Now, we have talked about the past and the present on mobile, so what happens in the future? AR, AI, VR, ML, PWA. Will PWA take over native apps? I also imagine a future in a hologram, where there’s no handheld devices, or wearables. And maybe, all the code would be in the air. I would love to see captions, to read those in the air. So you don’t have to use the device.

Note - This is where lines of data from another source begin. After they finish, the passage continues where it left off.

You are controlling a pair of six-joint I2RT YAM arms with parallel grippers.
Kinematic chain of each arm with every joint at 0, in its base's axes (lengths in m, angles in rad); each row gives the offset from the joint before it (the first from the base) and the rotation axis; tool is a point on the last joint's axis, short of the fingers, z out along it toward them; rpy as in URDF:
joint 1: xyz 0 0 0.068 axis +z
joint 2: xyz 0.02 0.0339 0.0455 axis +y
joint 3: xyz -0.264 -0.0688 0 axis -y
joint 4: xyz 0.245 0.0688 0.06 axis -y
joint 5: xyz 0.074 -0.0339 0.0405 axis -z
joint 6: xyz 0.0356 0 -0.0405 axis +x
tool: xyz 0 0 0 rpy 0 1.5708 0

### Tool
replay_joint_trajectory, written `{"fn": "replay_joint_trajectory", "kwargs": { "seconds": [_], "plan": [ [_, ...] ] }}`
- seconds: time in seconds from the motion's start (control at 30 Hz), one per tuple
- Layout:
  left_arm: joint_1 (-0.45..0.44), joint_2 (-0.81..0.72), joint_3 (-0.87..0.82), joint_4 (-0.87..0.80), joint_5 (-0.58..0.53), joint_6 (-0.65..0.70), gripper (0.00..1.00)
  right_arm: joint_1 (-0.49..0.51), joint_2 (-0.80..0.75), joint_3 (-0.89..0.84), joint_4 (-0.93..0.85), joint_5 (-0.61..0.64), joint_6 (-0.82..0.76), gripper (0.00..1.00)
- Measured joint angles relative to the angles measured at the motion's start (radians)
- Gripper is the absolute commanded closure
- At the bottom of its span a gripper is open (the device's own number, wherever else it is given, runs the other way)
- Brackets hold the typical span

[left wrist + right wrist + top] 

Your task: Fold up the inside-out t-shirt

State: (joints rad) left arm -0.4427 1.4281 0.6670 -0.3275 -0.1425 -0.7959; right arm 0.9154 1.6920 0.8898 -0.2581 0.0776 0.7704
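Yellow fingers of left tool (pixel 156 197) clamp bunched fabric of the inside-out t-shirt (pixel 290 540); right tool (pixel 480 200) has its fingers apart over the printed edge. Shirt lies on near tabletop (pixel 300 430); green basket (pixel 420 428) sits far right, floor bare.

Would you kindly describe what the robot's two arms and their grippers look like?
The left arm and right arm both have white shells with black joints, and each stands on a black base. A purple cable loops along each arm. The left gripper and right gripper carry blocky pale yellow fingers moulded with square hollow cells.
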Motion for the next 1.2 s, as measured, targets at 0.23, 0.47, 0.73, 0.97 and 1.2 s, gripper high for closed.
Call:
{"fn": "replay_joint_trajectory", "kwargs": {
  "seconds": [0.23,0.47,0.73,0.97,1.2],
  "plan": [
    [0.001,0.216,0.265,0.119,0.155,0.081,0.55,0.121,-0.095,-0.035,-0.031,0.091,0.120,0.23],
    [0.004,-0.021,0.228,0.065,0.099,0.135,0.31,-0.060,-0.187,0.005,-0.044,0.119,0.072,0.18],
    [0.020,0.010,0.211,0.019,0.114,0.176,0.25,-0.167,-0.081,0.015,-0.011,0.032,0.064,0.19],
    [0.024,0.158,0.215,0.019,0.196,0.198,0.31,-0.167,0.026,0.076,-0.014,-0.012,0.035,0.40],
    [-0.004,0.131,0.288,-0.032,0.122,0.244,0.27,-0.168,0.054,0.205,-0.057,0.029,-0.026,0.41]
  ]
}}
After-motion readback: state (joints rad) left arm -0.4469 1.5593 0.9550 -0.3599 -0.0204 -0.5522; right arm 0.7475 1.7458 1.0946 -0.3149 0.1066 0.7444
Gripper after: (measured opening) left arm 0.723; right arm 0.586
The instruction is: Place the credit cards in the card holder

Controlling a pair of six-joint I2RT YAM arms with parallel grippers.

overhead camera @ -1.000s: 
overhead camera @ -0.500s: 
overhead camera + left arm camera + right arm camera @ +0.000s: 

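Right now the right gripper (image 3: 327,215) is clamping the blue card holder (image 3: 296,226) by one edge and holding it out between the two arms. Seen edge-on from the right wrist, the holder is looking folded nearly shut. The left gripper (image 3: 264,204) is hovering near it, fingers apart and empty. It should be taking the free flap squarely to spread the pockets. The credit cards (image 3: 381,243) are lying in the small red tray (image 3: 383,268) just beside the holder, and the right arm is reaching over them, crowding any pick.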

Also, I wanted to share this tweet, it says, it says, “There is no mobile web. There is only the web, which we view in different ways. There is no desktop web, or tablet web. Thank you.” I wonder what you think, and maybe we can share in a social media. Discuss about this quote, because we don’t know what’s gonna happen in the future, you know, what’s after mobile. Is it in the air? We have no idea. We never could imagine this 20 years ago, so we don’t know what will happen in the next 20 years. But regardless of the change in future technologies, it’s important to keep accessibility in mind, for each new technology.
Accessibility is a huge and a constant changing field, so we have to keep on our toes, with the new changes and technologies, and in accessibility. And, if you want to learn more, I provide consulting on user experience, and accessibility. I also wrote a book, about captioning access, and I consult on this topic. I recently gave a TEDx talk about how high quality caption increases audience and ROI for businesses.
And I want to thank the event organizers for having me, and for making this conference accessible to me, based on my recommendations. And I also want to thank Dataforeningen, for sponsoring this. It’s really important, you know, and it’s really great that sponsors can cover your events or your conferences, to make accessibility. Just like people can cover parts for food or so what, you can also get sponsors for accessibility, so it’s a great thing to think and keep in mind, and I’d like to thank them, and I’d like to thank all of you guys for coming as well.